Lessing, 88, whose works include the feminist classic The Golden Notebook and The Good Terrorist, said instead of pursuing her first love of writing, her life was constantly disrupted by media requests.
When she won the Nobel Prize last year, Lessing, who lives in London, said it was "astonishing and amazing" and the completion of her "royal flush". But she has told BBC Radio that the glittering prize had since been a "bloody disaster" to her writing career instead of one of her crowning achievements.
"All I do is give interviews and spend time being photographed," she told Radio 4's Front Row programme, in an interview to be broadcast tonight.
Lessing, the 11th woman to win the Nobel Prize for literature in its 106-year history, said the constant demands had made her tired.
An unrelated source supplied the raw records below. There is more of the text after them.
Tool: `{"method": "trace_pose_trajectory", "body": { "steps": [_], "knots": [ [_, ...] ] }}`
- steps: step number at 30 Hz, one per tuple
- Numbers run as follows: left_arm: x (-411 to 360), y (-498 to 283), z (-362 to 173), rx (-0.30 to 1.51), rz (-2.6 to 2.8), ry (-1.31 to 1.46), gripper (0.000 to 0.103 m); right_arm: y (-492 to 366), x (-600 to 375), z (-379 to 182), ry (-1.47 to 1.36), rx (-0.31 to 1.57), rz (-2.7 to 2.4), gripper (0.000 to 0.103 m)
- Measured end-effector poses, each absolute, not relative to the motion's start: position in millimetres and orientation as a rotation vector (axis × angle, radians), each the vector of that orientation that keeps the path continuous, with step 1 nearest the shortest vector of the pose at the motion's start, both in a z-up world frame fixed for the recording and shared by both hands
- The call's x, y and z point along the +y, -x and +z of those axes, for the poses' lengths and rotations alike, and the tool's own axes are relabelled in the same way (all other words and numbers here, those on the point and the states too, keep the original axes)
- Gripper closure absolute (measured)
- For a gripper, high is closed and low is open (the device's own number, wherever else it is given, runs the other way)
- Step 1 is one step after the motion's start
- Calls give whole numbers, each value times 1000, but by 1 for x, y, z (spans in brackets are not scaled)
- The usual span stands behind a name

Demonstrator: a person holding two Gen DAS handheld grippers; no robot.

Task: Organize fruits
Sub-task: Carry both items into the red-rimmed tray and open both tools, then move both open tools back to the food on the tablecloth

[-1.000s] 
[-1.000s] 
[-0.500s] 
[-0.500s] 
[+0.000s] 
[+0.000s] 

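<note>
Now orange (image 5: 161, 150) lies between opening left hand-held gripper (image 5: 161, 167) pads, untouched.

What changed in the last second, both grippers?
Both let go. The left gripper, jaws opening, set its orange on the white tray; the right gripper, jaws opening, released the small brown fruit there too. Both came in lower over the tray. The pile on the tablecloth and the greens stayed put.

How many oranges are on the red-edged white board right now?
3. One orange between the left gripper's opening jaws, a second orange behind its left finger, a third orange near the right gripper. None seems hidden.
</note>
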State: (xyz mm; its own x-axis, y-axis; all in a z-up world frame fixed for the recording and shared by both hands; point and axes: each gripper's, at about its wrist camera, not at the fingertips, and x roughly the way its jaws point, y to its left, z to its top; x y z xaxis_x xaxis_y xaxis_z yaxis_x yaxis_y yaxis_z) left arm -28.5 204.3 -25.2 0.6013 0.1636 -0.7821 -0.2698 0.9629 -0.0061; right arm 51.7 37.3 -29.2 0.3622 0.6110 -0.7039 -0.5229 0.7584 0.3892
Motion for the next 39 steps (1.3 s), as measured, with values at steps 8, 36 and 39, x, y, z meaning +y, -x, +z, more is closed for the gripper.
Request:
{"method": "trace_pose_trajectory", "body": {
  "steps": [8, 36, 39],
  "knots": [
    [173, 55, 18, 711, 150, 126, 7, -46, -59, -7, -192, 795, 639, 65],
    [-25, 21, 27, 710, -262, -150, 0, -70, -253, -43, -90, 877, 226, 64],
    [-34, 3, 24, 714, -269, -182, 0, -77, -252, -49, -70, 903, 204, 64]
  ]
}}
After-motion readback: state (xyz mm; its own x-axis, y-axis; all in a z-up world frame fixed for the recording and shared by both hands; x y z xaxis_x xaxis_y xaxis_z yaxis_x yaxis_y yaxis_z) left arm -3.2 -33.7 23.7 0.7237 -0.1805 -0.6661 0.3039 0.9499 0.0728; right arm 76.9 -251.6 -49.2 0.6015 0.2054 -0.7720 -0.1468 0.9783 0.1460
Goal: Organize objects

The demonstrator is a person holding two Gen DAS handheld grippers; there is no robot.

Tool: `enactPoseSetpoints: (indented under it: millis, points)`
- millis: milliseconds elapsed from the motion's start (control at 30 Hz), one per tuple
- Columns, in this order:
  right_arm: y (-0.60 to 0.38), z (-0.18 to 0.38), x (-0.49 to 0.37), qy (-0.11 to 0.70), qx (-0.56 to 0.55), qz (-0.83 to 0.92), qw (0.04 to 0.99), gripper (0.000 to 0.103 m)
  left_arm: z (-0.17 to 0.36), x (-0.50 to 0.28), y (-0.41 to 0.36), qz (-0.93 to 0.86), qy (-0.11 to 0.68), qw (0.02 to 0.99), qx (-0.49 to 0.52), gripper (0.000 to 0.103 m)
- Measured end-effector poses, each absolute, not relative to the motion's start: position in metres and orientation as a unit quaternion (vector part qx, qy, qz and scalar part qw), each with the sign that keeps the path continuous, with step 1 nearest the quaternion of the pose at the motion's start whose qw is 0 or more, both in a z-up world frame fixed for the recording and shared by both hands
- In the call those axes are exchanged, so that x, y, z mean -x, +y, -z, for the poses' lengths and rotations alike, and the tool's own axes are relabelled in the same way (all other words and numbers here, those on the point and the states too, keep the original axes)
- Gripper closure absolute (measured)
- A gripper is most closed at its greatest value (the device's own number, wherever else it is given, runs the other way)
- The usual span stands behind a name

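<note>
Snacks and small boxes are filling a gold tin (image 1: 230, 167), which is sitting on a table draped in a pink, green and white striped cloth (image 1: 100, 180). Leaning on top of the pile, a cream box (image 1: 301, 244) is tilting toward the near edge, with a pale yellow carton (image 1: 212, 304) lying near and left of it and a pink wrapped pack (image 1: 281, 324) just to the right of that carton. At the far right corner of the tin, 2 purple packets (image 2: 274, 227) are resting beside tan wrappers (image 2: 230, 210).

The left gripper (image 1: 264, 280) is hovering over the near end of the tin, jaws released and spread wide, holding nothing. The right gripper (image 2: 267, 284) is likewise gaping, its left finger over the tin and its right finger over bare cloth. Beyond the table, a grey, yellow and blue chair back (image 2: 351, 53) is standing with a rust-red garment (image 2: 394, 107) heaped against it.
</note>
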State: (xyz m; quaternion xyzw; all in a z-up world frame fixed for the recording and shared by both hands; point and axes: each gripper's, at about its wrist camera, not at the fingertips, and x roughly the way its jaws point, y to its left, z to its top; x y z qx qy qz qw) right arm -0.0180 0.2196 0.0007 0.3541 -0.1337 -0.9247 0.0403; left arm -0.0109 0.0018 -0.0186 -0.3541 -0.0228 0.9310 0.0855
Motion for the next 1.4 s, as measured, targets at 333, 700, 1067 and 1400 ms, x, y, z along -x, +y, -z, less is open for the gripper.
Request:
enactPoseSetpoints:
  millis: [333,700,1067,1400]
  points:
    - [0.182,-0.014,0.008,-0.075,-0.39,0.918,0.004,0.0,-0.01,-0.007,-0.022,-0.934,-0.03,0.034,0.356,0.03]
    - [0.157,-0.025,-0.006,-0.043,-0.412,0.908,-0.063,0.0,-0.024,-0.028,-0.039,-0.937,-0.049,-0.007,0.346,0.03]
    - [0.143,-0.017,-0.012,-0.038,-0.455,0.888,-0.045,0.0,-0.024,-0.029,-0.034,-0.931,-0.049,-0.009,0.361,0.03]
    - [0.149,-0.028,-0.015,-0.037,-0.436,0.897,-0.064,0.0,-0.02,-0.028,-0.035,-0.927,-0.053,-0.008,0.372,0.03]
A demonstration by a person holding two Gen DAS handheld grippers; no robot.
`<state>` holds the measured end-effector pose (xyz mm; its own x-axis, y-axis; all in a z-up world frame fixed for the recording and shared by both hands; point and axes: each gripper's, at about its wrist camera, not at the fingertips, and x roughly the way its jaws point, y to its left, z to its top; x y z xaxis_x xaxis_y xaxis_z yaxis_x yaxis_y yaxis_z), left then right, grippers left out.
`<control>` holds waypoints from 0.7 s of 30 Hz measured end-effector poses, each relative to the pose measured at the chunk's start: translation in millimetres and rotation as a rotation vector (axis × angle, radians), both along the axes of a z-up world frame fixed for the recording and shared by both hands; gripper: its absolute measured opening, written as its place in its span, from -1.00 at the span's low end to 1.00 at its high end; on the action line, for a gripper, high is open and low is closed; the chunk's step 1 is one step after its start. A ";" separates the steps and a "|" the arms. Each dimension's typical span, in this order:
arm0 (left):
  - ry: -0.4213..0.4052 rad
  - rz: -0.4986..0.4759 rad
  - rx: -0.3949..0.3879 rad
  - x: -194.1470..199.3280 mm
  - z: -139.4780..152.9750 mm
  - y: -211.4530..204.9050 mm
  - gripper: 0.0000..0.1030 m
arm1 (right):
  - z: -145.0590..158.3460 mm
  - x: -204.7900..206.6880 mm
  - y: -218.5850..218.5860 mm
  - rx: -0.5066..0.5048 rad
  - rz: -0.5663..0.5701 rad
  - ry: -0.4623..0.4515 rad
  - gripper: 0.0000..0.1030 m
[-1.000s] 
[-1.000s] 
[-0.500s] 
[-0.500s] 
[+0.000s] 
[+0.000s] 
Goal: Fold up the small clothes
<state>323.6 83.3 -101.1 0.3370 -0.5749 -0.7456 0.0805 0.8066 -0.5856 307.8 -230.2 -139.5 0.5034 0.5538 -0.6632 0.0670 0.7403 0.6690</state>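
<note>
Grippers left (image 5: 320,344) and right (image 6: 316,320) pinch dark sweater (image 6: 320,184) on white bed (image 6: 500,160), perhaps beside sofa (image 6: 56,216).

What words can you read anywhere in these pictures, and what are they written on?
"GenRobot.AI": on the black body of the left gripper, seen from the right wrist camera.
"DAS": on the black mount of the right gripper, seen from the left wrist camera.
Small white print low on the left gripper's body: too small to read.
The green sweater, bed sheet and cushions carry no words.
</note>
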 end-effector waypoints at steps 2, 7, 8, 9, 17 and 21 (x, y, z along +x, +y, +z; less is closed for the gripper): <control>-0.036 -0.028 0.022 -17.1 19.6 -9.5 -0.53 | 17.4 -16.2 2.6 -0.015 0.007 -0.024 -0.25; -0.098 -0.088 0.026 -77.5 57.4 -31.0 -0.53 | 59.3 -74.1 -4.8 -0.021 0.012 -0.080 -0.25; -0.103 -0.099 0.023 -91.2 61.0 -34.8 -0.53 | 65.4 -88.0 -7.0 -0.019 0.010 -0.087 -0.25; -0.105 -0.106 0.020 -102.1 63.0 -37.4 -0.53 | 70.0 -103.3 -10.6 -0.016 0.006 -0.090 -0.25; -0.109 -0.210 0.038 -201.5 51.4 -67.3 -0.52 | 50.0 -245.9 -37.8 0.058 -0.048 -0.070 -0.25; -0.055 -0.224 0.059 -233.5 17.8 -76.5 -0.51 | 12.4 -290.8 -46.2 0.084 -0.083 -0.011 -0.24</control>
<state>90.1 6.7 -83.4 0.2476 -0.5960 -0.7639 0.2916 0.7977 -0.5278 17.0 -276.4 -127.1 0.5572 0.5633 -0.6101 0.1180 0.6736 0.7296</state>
She believes her new book, a partly fictional memoir called Alfred and Emily – the names of her father and mother – will be her last.
Speaking about her writing, she said: "It has stopped, I don't have any energy any more. This is why I keep telling anyone younger than me – don't imagine you'll have it for ever. Use it while you've got it because it'll go, it's sliding away like water down a plughole."
Lessing, the author of more than 50 novels, volumes of short stories, memoirs and plays, said she had already spent much of the £775,000 prize money. "It has gone to my children, my grandchildren and my extended family. It will all be gone in two years. Anyway, my accountant tells me I should get rid of it. Give it away, otherwise the tax man will get it."
When a television crew told her she had just won the prize, as she returned to her home in north London after a trip to the local shops, she said: "Oh Christ! I've won all the prizes in Europe, every bloody one. I'm delighted to win them all; it's a royal flush."
The Swedish academy, which awards the prize, praised the author for her "scepticism, fire and visionary power". She did not travel to the ceremony in Stockholm last October because of ill-health.
It was presented to her earlier this year at the Wallace Collection in London by the Swedish ambassador, Staffan Carlsson. He said she was being "crowned with a prize you have long deserved". She replied: "Thank you does not seem enough when you've won the best of them all. It is astonishing and amazing."